Task to complete: Only one stretch of the data below is needed. Output the lines from the one with "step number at" up to and including the one with "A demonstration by", exactly as they stand.

Data items:
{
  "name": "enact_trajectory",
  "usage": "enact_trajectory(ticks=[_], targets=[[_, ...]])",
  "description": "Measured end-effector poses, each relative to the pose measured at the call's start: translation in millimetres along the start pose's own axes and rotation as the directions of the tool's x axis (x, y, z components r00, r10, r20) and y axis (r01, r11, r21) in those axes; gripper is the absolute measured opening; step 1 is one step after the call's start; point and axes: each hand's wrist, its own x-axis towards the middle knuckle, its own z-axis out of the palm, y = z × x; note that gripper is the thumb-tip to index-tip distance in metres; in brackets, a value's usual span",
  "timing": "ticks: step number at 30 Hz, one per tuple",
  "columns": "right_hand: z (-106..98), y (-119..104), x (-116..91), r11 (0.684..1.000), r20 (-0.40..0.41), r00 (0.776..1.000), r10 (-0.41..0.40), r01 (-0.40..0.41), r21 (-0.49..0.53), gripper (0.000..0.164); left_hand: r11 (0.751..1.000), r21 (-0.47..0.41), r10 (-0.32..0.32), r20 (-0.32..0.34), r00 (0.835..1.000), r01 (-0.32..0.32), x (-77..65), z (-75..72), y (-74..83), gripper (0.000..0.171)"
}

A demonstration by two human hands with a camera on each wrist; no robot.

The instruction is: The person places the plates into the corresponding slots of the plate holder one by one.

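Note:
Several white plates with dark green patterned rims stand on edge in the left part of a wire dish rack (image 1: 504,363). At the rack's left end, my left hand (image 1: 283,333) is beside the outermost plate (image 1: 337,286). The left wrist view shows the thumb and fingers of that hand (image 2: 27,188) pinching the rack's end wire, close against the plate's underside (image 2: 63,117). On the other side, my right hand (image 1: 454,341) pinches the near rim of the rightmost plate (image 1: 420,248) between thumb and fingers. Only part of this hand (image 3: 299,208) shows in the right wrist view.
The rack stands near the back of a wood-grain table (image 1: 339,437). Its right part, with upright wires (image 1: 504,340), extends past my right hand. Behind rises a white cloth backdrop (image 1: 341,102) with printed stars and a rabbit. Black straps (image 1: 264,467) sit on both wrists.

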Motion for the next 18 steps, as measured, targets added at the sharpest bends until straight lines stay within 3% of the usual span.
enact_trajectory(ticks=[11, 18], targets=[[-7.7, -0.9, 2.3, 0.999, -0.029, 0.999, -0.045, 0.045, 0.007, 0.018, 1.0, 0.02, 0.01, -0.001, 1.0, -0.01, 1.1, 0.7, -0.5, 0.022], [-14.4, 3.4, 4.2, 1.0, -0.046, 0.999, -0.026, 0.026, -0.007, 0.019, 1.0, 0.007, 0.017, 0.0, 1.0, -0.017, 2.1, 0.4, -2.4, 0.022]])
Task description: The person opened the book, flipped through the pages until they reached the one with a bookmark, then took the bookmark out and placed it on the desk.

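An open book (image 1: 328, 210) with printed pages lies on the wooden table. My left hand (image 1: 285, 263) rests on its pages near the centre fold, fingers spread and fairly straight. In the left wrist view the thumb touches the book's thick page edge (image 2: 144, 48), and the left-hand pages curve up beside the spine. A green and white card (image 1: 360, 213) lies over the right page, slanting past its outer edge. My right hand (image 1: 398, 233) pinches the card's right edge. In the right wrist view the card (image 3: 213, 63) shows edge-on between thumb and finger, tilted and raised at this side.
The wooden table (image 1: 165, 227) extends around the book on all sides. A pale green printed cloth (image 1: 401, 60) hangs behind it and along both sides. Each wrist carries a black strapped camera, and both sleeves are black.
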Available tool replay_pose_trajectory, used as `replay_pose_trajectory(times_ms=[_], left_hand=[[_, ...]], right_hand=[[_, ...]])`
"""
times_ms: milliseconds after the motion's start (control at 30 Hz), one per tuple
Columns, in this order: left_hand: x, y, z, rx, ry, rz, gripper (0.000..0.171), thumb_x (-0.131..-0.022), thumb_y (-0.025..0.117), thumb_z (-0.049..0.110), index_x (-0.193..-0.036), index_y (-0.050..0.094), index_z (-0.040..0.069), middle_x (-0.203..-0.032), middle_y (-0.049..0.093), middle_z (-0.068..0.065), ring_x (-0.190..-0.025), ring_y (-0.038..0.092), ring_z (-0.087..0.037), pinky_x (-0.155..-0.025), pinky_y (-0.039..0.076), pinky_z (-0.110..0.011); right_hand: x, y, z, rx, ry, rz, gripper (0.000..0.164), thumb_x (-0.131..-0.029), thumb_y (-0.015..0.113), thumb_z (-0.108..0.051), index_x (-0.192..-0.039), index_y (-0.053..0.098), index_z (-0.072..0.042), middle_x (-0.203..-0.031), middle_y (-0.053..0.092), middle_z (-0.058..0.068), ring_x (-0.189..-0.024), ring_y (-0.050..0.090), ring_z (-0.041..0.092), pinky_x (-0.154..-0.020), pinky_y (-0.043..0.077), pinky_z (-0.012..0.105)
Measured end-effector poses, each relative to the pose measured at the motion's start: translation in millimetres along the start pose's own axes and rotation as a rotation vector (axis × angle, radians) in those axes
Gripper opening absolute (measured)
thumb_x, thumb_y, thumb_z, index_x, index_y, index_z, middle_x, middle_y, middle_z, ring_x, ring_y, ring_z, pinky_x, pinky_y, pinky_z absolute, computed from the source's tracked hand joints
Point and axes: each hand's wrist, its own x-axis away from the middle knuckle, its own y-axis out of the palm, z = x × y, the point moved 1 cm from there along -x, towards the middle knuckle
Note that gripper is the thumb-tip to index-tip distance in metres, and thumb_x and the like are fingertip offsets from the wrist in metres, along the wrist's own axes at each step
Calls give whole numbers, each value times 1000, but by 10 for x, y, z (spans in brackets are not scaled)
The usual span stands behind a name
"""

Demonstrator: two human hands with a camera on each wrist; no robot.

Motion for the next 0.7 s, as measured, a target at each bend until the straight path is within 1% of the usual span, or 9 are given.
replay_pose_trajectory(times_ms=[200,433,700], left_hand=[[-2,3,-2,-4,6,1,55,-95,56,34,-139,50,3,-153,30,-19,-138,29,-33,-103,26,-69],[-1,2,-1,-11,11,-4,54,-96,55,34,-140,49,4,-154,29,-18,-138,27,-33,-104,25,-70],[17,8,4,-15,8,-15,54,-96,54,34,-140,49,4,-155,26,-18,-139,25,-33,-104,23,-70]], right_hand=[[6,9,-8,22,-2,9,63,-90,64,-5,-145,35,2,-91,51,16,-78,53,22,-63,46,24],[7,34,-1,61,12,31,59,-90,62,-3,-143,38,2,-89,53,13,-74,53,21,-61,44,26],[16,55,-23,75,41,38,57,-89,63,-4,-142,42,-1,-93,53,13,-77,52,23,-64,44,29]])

Response area:
  "timing": "ticks: step number at 30 Hz, one per tuple",
  "columns": "right_hand: z (-106..98), y (-119..104), x (-116..91), r11 (0.684..1.000), r20 (-0.40..0.41), r00 (0.776..1.000), r10 (-0.41..0.40), r01 (-0.40..0.41), r21 (-0.49..0.53), gripper (0.000..0.164); left_hand: r11 (0.751..1.000), r21 (-0.47..0.41), r10 (-0.32..0.32), r20 (-0.32..0.34), r00 (0.835..1.000), r01 (-0.32..0.32), x (-77..65), z (-75..72), y (-74..83), gripper (0.000..0.171)"
}

A demonstration by two human hands with a camera on each wrist; no robot.

This completes the requested output.